En la filmación de esta locura, Russell saca partido de uno de sus recursos de estilo más reconocibles, los velocísimos movimientos de cámara, casi siempre siguiendo a Joy en un símil de travelling, haciendo aparecer y desaparecer de pantalla a personas que se interponen en su camino. Es, en particular, una forma de filmar en la que la cámara parece orbitar elípticamente alrededor de la trayectoria de la persona a la que sigue, con una velocidad directamente proporcional a la cercanía de ese cuasi objeto celeste. Este recurso ya se venía manejando en El lado luminoso de la vida (donde venía como anillo al dedo a la hora de apretar el acelerador para retratar los brotes de locura del protagonista), mientras que en Escándalo americano el recorrido de la cámara por cuartos de hotel y oficinas policiales tendía a dar forma y volumen a la complicada ingeniería de trampas montadas alrededor de la operación de inteligencia.
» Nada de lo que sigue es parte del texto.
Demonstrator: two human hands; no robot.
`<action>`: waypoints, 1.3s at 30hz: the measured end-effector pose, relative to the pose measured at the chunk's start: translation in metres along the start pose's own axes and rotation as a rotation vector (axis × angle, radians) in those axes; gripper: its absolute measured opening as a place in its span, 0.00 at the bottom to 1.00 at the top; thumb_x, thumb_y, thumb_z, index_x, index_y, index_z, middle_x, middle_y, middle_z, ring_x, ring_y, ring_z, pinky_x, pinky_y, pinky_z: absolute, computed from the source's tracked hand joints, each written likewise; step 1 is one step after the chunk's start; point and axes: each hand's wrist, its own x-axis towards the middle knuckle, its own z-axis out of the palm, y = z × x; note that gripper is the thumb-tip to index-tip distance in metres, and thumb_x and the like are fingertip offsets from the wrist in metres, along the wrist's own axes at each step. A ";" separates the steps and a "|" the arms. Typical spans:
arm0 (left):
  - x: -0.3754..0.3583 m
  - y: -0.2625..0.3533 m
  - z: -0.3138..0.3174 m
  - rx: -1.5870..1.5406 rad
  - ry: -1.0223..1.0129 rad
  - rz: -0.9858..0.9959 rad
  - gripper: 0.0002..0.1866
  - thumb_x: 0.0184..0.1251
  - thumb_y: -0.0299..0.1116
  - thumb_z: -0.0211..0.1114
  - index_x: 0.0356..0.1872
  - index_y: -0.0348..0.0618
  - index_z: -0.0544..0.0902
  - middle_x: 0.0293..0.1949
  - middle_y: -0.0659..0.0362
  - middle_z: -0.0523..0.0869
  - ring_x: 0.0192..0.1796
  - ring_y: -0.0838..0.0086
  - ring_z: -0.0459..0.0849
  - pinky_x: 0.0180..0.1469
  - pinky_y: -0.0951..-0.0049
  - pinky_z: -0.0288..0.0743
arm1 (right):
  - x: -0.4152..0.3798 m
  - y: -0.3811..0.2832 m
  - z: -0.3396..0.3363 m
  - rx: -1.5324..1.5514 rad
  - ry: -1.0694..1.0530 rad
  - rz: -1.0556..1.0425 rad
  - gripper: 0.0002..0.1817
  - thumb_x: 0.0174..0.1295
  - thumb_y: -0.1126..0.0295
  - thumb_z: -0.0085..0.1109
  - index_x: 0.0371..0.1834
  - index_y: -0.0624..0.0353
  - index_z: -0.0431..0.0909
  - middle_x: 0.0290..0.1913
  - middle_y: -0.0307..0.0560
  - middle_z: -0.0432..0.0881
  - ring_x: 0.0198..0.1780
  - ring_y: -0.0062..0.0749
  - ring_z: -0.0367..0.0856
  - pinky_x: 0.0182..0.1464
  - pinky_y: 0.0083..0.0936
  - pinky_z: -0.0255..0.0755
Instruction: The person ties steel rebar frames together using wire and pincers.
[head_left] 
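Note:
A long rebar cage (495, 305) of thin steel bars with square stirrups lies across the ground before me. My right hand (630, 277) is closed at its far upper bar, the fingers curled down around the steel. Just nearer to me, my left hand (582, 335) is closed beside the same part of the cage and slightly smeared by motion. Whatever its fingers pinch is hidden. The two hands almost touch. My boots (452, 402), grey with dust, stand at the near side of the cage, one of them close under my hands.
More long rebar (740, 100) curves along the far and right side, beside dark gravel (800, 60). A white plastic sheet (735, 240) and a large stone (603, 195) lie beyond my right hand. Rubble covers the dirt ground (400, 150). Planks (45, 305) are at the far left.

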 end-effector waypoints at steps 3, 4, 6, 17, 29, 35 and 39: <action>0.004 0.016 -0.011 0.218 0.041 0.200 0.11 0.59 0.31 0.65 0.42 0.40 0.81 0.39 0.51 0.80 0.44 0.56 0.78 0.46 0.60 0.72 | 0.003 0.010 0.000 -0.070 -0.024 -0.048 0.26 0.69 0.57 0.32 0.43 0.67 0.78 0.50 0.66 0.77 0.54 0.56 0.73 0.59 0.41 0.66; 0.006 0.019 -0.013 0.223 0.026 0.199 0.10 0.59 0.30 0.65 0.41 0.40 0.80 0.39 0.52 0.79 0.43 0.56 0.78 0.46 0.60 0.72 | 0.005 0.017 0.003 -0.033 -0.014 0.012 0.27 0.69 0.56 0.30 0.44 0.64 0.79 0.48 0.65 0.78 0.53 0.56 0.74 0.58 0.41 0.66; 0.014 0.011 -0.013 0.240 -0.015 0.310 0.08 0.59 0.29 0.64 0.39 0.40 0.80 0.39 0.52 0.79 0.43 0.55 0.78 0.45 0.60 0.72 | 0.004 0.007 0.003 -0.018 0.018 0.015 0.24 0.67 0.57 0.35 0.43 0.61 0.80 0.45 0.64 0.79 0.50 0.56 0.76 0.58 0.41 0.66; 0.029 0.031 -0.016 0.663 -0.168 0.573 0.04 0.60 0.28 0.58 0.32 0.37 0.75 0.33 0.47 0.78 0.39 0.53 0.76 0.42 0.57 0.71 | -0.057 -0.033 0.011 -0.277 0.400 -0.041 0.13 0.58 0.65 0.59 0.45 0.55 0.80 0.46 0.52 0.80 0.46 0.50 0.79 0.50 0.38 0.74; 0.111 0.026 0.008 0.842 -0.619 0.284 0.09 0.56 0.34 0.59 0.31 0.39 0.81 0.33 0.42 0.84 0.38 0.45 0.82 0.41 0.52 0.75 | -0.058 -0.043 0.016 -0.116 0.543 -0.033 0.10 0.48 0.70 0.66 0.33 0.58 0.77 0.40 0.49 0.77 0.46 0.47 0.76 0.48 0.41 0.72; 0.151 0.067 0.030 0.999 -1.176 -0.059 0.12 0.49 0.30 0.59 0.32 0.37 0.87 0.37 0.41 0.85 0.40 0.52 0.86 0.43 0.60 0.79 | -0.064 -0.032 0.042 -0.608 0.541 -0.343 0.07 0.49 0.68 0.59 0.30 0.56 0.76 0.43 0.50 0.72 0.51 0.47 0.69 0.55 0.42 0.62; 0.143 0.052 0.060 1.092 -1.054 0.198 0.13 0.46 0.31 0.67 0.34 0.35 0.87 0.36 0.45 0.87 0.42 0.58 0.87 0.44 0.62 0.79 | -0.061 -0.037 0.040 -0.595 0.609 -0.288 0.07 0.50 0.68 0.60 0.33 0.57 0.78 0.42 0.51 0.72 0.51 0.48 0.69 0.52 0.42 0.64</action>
Aquí este estilo de movimiento de cámara pasa de usarse para presentar ciertos estados de la protagonista a ser la regla narrativa del film. En algún sentido, por momento parece que bastara con que Jennifer Lawrence pase de un decorado a otro para que atravesemos tiempos y lugares específicos, como en los grandes sets televisivos que rotan según el producto que se venda. Es curioso, pero en esa exacerbación y multiplicidad de personajes intrusivos, por momentos el ritmo empieza a parecerse más al de una película de Paul Thomas Anderson (y especialmente a la última, Vicio propio -2014-) que a la filmografía de Russell.

El problema es que, con el acelerador apretado tan a fondo, Russell se lleva varios conos puestos. La imprevisibilidad del film -tanto en estilo como en trama y narrativa- pasa de ser uno de los elementos más ponderables de Joy a convertirse en una constante que hace difícil delinear un tono. Específicamente, en el último tramo la película pega un súbito volantazo, con una elipsis que se adelanta varios años, cambia completamente de ribete emocional a la protagonista y desarticula lo que -ya difícilmente- se venía construyendo antes. Las referencias evidentes al Rosebud de Ciudadano Kane, encarnado en una granja de papel que la protagonista había construido al comienzo del film, termina dando un tono amargo a la construcción inspiracional y en clave de cuento de hadas de la película, incluso en sus aspectos propiamente satíricos de aquella época.

En esa historia, a caballo entre un retrato familiar y el de una época, entre la protagonista y su invención, y entre la sátira, la comedia y el drama, nos queda la sensación de que Joy quiso ser más película de lo que es, no necesariamente por falta de creatividad, sino por la imprecisión que deriva de poner tantos ingredientes en una salsa. Vemos las luces de algunos fuegos artificiales (el más destacado, sin duda, es la actuación emocionante y perfecta de Jennifer Lawrence), pero es difícil distinguir retazos de cielo entre tanto humo.